Start of Dataset excerpt
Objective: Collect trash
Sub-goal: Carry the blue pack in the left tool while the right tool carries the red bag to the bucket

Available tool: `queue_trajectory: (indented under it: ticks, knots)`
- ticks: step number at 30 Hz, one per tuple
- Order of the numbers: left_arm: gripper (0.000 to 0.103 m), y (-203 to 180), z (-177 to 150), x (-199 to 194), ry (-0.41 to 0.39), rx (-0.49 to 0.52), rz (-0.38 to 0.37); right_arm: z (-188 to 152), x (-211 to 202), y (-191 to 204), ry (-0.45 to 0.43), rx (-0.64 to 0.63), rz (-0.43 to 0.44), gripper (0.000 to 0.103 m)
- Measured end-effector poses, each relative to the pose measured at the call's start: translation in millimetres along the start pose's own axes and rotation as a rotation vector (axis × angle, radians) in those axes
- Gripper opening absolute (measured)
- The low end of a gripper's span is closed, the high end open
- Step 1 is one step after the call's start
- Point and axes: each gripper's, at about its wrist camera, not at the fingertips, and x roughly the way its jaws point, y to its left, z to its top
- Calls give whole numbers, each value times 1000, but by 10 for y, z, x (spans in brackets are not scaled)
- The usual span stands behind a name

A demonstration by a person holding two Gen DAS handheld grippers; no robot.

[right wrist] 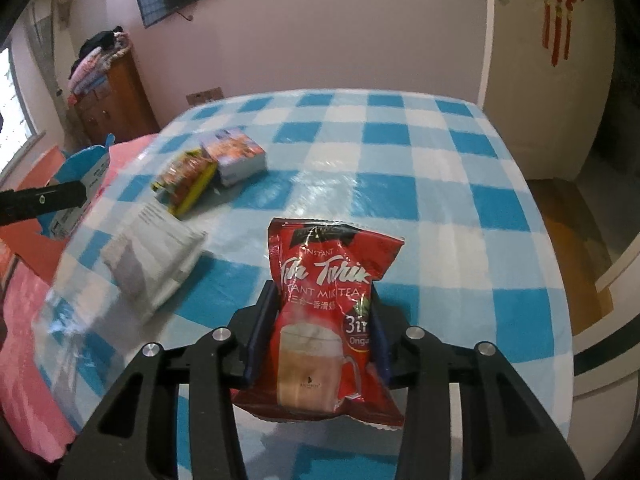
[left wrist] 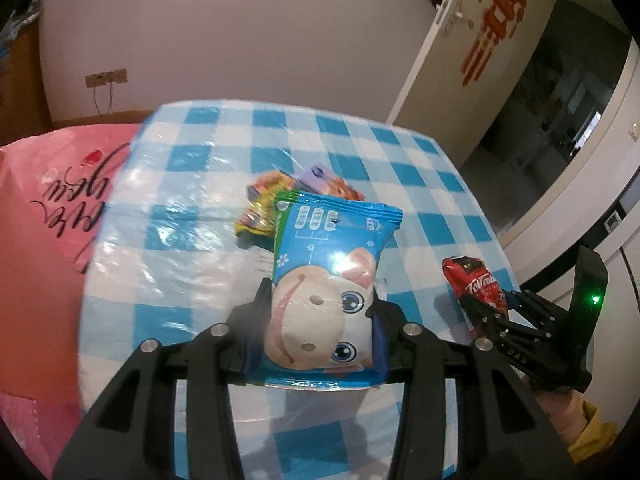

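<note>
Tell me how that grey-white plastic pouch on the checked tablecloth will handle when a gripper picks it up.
The grey-white pouch lies flat and creased, so it is probably thin, light and floppy, likely to sag from a grip on one edge. Its film looks smooth, so it may slide on the glossy tablecloth when nudged. No risk of rolling, by its flat shape.

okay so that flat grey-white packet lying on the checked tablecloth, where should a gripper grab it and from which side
Probably by its near short edge, coming in low from the table's front. The grey-white packet lies flat on the tablecloth, so there is little height to pinch from above; an end gives the fingers something to close across. Both grippers are full now.
</note>
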Motion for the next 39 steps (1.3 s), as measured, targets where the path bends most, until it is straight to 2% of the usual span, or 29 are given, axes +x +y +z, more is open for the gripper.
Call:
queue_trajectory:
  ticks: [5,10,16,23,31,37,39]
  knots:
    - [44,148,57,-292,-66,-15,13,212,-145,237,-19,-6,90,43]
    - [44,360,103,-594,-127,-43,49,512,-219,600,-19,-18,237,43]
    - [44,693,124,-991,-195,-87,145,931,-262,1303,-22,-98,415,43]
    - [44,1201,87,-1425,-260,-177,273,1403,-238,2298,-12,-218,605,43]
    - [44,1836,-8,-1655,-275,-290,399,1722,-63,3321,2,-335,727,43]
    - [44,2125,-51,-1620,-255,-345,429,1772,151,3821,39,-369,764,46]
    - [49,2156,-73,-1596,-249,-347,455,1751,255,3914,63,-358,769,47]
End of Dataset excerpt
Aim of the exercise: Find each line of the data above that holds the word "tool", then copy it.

Expected answer:
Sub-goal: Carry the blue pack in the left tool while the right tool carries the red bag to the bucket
Available tool: `queue_trajectory: (indented under it: ticks, knots)`

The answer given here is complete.